Somalis living in Nairobi fear of ongoing backlash following the terrorist attack at Westgate Shopping Mall carried out by Al Shabaab, the Washington Post reported.
In an interview with the Post, Ubah Abubakar -- an American citizen of Somali origin living in Nairobi -- discussed an incident she had with authorities on Sunday.
After police fired shots outside of her home and entered without a warrant, her and her roommate were taken to a police station downtown where they stayed for two nights.
"We were shaking," said Abubakar, 41. "They broke apart every room. They confiscated our passports, our cellphones, our laptops. They even took my client list."
After Abubaker called and texted a friend who witnessed the attack at Westgate, Kenyan authorities decided to detain her.
Once her family contacted the U.S. Embassy to intervene, Abubaker and her roommate, a Somali Canadian, were released on Tuesday.
The investigation into Abubaker and her roommate reflects a troubling situation for Somalis living in Nairobi ever since Al Shabaab militants performed the deadliest attack in Kenya since the 1998 U.S. Embassy bombing.
"They are rounding up anybody just for the sake they are Somali, or who looks Somali," she said. "What makes me mad is that the time and resources they spend on arresting Somalis, they could spend on tracking the real culprits."
A spokeswoman for the Kenyan police force denied any ethnic profiling.
"There is no tribe that we are targeting, neither any community," said spokeswoman Zipporah Mboroki.
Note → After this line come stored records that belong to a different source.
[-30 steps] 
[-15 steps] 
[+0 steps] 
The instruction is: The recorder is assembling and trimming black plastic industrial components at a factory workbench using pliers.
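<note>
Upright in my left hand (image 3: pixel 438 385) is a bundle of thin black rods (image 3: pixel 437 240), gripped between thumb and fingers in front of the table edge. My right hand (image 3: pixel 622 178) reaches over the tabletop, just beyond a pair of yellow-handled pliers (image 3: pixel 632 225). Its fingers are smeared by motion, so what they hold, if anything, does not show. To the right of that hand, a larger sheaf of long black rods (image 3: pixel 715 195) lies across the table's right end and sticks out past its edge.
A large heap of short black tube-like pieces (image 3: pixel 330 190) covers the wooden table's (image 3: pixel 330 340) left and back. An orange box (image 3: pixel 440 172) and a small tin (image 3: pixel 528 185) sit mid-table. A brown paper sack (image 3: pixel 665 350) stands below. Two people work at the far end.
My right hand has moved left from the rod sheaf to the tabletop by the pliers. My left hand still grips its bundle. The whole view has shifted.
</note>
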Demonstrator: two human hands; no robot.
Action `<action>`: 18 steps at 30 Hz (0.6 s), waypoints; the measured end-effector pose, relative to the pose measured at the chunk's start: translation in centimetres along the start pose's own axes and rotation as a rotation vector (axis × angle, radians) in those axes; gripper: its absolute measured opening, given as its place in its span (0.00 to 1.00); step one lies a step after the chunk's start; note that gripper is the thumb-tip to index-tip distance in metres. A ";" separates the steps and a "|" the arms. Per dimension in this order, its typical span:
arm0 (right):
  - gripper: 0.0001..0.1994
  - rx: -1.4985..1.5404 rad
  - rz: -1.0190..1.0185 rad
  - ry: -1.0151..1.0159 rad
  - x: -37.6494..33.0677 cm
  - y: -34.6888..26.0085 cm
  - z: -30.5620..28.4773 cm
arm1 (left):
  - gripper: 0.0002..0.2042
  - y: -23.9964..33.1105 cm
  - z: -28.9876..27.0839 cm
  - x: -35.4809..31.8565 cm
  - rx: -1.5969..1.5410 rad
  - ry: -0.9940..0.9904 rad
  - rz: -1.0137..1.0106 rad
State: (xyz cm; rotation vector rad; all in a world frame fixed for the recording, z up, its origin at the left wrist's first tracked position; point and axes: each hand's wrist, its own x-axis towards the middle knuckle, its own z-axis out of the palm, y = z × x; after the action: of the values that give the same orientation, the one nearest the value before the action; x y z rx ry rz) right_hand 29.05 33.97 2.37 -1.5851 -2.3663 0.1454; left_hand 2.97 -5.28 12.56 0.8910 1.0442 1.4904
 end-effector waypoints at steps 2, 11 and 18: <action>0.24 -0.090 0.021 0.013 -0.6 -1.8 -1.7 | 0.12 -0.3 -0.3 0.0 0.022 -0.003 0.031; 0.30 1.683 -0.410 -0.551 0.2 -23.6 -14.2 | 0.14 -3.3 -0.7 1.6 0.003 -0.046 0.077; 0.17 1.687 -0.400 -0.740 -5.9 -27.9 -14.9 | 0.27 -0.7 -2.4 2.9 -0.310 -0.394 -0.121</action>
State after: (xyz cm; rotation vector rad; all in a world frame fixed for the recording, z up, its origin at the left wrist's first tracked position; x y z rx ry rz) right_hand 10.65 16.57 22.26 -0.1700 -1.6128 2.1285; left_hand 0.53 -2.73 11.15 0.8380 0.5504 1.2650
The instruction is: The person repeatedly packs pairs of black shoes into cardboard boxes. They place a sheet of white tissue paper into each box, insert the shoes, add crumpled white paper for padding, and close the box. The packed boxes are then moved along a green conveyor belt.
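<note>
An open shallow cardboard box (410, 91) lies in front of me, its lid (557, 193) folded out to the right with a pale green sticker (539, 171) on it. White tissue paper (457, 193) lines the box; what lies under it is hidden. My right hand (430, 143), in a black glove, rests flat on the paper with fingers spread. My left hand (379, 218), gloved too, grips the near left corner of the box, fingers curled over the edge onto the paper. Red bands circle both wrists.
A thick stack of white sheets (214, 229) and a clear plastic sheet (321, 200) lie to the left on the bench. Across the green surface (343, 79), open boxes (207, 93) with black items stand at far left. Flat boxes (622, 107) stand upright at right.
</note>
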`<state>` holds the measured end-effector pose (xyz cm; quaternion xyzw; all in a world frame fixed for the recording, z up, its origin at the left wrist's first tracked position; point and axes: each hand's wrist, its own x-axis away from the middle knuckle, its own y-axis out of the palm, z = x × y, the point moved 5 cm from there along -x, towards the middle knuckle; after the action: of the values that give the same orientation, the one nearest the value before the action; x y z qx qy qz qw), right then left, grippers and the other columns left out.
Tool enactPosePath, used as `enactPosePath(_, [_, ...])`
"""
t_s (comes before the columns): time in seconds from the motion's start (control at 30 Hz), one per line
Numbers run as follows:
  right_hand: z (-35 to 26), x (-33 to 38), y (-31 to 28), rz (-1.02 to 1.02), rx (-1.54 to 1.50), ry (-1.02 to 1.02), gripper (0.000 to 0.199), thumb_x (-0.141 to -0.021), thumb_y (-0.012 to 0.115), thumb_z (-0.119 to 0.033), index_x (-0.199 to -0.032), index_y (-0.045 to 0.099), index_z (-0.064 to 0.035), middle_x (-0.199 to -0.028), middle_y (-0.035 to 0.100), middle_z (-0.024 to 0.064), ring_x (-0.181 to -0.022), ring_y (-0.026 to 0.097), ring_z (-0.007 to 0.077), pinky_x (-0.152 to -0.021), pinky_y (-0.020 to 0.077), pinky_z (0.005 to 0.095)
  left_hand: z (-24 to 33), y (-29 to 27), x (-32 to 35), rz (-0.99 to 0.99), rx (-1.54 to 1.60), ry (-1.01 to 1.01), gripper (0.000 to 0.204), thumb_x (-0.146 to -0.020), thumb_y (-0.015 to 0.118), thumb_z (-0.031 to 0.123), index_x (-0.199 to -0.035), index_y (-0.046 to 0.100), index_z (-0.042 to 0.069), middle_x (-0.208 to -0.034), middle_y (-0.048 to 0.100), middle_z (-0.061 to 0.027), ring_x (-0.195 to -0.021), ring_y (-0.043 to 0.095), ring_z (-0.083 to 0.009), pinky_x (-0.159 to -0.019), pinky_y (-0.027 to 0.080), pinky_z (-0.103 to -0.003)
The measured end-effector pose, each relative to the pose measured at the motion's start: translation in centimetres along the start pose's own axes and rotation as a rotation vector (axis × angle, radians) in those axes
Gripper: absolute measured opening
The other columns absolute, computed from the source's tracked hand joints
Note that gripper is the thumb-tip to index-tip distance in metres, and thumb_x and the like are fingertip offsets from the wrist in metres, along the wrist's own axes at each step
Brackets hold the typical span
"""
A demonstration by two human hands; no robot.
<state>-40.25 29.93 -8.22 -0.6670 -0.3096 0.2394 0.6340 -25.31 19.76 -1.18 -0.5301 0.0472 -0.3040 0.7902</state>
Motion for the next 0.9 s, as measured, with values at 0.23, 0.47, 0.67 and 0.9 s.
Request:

Abdul Haji, a Kenyan businessman of Somali descent, was hailed as a hero after he rescued an American woman and her three children during the Westgate attack. Although he intended to stay away from the spotlight, he decided to speak out to counter the anti-Somali attitude in Nairobi.
In addition to the unwarranted interrogations of Somali residents in Kenya, the official amount of deaths and injured victims changed throughout the attack as well as to the total number of attackers -- reflecting other organizational issues among security forces in the country.
At an interdenominational prayer service on Tuesday, Kenyan President Uhuru Kenyatta said he created a special committee to investigate lapses in the government's response to the attack after security forces were criticized for a lack of coordination at the beginning of the four-day siege.